» Task
Give back, character for character, the line that includes "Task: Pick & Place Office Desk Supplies" and all lines beneath it in the data.

» Information supplied

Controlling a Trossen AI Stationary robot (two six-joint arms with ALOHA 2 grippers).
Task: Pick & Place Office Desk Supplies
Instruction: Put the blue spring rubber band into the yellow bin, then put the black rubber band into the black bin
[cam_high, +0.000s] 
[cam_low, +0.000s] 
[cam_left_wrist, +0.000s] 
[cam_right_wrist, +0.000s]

» Exercise response
Task: Pick & Place Office Desk Supplies
Instruction: Put the blue spring rubber band into the yellow bin, then put the black rubber band into the black bin
[cam_high, +0.000s] 
[cam_low, +0.000s] 
[cam_left_wrist, +0.000s] 
[cam_right_wrist, +0.000s]

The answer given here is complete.